= Tarski monster group =

Type of infinite group in group theory

In the area of modern algebra known as group theory, a Tarski monster group, named for Alfred Tarski, is an infinite group such that every proper subgroup, other than the identity subgroup, is a cyclic group of order a fixed prime number p. A Tarski monster group is necessarily simple. It was shown by Alexander Yu. Olshanskii in 1979 that Tarski groups exist, and that there is a Tarski p-group for every prime p > 10^{75}. They are a source of counterexamples to conjectures in group theory, most importantly to Burnside's problem and the von Neumann conjecture.

==Definition==
A Tarski group is an infinite group such that all proper subgroups have prime power order. Such a group is then a Tarski monster group if there is a prime $p$ such that every non-trivial proper subgroup has order $p$.

An extended Tarski group is a group $G$ that has a normal subgroup $N$ whose quotient group $G/N$ is a Tarski group, and any subgroup $H$ is either contained in or contains $N$.

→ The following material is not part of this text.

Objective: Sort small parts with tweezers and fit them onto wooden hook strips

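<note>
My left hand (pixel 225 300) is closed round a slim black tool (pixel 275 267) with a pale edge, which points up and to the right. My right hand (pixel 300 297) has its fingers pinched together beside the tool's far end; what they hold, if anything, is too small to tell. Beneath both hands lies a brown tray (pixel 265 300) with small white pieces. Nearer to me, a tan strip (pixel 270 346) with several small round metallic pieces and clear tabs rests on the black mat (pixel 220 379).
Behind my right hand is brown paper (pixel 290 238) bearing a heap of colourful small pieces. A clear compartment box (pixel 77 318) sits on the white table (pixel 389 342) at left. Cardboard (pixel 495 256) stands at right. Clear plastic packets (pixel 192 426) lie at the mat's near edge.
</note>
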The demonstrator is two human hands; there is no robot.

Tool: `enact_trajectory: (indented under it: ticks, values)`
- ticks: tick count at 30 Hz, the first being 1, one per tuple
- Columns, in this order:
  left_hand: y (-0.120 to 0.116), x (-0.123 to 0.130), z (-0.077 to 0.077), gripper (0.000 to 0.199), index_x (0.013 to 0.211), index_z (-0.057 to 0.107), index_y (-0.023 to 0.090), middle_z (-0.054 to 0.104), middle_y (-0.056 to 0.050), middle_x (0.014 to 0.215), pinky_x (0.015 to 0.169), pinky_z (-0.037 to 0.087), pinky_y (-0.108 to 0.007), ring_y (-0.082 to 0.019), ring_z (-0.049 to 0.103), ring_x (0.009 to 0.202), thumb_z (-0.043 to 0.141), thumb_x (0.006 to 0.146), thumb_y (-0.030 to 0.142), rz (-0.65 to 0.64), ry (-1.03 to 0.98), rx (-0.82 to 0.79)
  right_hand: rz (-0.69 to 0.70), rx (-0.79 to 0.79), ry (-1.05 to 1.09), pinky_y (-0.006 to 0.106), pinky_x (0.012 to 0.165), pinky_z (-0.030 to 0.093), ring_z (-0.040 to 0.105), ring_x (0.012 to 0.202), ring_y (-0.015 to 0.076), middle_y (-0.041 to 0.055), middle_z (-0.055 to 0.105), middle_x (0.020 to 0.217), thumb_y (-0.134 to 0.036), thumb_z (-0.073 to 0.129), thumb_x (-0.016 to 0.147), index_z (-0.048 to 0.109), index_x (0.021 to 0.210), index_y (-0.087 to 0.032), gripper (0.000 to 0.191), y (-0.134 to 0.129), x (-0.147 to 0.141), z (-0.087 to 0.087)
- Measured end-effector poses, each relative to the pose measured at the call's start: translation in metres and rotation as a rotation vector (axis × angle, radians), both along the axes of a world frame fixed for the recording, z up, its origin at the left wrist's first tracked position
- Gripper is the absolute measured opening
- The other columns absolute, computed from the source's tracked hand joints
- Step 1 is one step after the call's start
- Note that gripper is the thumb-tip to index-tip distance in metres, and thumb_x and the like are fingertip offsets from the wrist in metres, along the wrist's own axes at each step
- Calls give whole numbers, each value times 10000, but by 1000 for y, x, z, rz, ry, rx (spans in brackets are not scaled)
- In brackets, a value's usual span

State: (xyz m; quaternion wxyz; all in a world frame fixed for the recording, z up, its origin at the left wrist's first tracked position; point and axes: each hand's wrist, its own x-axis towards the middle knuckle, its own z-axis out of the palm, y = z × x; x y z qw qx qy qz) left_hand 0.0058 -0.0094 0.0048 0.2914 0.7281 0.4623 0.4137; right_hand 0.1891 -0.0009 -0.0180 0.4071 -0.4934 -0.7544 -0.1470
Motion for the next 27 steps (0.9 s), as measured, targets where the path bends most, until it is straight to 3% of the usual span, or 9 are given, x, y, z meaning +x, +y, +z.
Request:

A Tarski Super Monster (or TSM) is an infinite simple group such that all proper subgroups are abelian, and is more generally called a Perfect Tarski Super Monster when the group is perfect instead of simple. There are TSM groups which are not Tarski monsters.

==Properties==
As every group of prime order is cyclic, every proper subgroup of a Tarski monster group is cyclic. As a consequence, the intersection of any two different proper subgroups of a Tarski monster group must be the trivial group.

- Every Tarski monster group is generated by any two elements such that neither is a power of the other, and two such elements do not commute.
- If $G$ is a Tarski monster group, then $G$ is simple. If $N\trianglelefteq G$ and $U\leq G$ is any subgroup distinct from $N$ the subgroup $NU$ would have $p^2$ elements.
- The construction of Olshanskii shows in fact that there are continuum-many non-isomorphic Tarski Monster groups for each prime $p>10^{75}$.
- Tarski monster groups are examples of non-amenable groups not containing any free subgroups.